→ Assigned task
For each line of the listing below that contains the string "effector", copy the line.

→ Dataset extract
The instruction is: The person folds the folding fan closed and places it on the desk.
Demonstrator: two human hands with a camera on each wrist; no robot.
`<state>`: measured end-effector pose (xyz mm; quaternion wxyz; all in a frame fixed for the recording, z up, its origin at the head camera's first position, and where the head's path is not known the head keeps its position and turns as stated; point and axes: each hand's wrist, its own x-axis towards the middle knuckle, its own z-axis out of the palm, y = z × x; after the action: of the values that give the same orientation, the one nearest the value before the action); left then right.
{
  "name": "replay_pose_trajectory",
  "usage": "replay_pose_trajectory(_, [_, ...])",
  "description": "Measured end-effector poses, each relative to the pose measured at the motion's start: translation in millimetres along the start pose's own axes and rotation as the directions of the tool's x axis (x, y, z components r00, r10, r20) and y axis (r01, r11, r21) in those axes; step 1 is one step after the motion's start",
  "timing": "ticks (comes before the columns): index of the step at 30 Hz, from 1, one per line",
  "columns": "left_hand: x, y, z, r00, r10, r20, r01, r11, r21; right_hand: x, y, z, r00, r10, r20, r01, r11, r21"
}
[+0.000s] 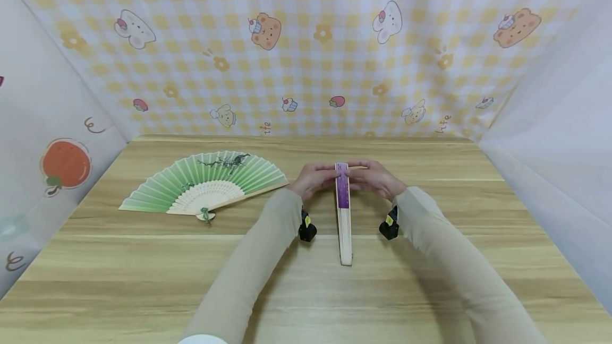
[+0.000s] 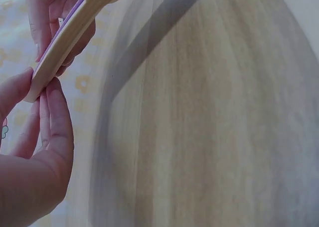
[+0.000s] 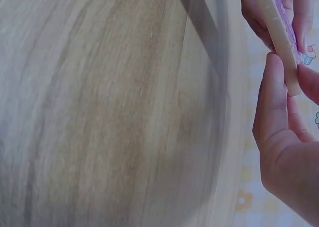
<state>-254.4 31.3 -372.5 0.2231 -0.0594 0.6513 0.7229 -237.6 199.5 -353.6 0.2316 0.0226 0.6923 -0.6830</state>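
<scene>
We note the folded fan (image 1: pixel 342 192) over the table (image 1: pixel 119 275), long axis running away from us; left hand (image 1: pixel 313 178) and right hand (image 1: pixel 374 178), equally near, pinch its far end from either side.

Soft, even and rather bright light fills the room before me; on the light-brown, grained wooden tabletop (image 1: pixel 311 301) there is a pale, dull shine between the two long beige cloth sleeves (image 1: pixel 253 259), and weak shadows lie along their inner sides; in both wrist views it is dimmer and greyer, with a darker shadow band across the tabletop; there its edge bends into a curve, and the grain looks smeared and soft.
</scene>
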Motion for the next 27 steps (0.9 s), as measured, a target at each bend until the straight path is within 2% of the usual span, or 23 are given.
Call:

→ Reply
`<state>`: measured end-effector pose (xyz mm; quaternion wxyz; all in a frame fixed for the recording, z up, its origin at the head camera's first position, and where the head's path is not known the head keeps its position and turns as stated; point and axes: each hand's wrist, its own x-axis towards the middle knuckle, its own z-axis out of the palm, y = z × x; after the action: of the values that give the same orientation, the one nearest the value before the action); left then right.
  "description": "Measured end-effector poses, each relative to the pose measured at the motion's start: translation in millimetres along the start pose's own axes and rotation as the directions of the tool's x axis (x, y, z components r00, r10, r20) and y axis (r01, r11, r21) in those axes; step 1 is one step after the motion's start",

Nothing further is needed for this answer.